Last but not least, there is the danger that new warfare agents cannot be identified – and that their use as a terrorist weapon, for example, cannot be proven. If the use of a chemical weapon is suspected, OPCW experts ideally take samples from the scene and – if possible – from blood and tissue of possible victims. The original warfare agent has long since decomposed, but its degradation products can still be detected in the samples.

© Uncredited / AP Photo / picture alliance (detail)

detect chemical weapons | An employee takes soil samples in the city of Zamalka during the UN investigation into the alleged poison gas attacks in Syria. Thanks to highly sensitive analysis methods, telltale degradation products can be detected in the environment long after an attack with chemical warfare agents.

The analysis concentrates on the primary degradation products, i.e. those substances that are produced directly when the warfare agent decomposes. In the case of sarin, for example, this is the molecule isopropyl methylphosphonate. In order to find these substances, they are enriched from the samples and analyzed using mass spectrometry. The data obtained is compared with that of known warfare agents.

With the help of this method, the nerve gases can not only be reliably distinguished from one another, but also from the many chemically very similar pesticides. However, it becomes more complicated when you come across a previously unknown molecule for which there is no comparable data. An attack with completely new, previously unknown chemical weapons may not be able to be proven with certainty – and thus not punished.

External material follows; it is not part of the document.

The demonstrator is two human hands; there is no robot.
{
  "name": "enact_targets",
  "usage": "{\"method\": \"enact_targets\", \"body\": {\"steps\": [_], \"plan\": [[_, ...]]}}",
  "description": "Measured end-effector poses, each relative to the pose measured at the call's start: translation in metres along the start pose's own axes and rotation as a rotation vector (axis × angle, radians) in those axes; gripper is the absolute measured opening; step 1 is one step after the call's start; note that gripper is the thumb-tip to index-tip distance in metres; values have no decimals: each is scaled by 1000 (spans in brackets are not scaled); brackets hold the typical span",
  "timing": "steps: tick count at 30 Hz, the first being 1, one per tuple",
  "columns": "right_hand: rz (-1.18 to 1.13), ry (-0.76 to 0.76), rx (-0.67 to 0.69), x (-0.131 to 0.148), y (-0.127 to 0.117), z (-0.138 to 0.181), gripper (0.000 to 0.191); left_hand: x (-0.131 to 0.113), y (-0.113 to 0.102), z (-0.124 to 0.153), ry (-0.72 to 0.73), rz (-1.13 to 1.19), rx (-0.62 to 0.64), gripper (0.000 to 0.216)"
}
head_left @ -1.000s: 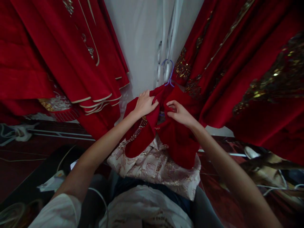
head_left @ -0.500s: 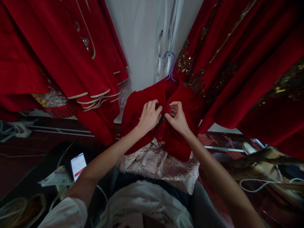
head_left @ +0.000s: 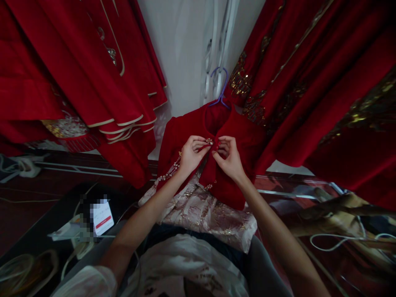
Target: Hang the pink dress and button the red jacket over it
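A short red jacket (head_left: 182, 123) hangs on a purple hanger (head_left: 220, 98) in front of me. My left hand (head_left: 193, 154) is closed on the jacket's front edge, fingertips at a jewelled button (head_left: 209, 141) below the neckline. Opposite it, my right hand (head_left: 229, 157) pinches the other front edge, where a bit of brighter red shows at the fingers. The two hands almost meet. Lower on the front sits a second jewelled button (head_left: 208, 187). A string of beads (head_left: 170, 173) runs along the left side. Pale brocade fabric (head_left: 213, 210) lies beneath the jacket, over my lap.
Red garments with cream trim (head_left: 123, 95) hang at left, and red ones with gold sequins (head_left: 297, 103) at right. A lit phone (head_left: 103, 218) and cables lie on a dark surface at lower left. White cabinet doors (head_left: 185, 53) stand behind the jacket.
The jacket's two front edges have come together at the neck, and the neckline now shows rounded. The jewelled button and bead string have come into view by my left hand.
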State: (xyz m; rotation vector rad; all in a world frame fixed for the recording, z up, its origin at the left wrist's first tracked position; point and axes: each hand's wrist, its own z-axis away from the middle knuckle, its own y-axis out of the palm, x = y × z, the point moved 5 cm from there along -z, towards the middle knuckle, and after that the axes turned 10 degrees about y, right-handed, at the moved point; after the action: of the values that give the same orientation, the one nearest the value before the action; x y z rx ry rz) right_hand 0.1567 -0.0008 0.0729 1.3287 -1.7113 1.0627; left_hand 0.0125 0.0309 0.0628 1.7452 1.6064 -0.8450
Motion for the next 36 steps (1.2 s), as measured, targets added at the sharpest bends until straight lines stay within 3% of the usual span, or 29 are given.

However, other technical advances are helping to control chemical warfare agents. Modern detectors have become smaller and cheaper and analysis methods more sensitive. This means that even the tiniest traces of a substance can be detected in the environment and unknown molecules can be identified. In this way, the use of chemical weapons can possibly be proven, even if the crime scene is only accessible after weeks or months or the warfare agent was previously unknown.

Perhaps the most important change, however, is modern communication technology that documents what is happening in the war zone almost in real time. Satellite photos and cell phone images can provide hard evidence of chemical weapons attacks without waiting for the results of extensive analysis. Above all, however, such recordings distributed over the Internet could cause the same global horror as the consequences of the gas attacks in World War I – and thus rebound on the attacker.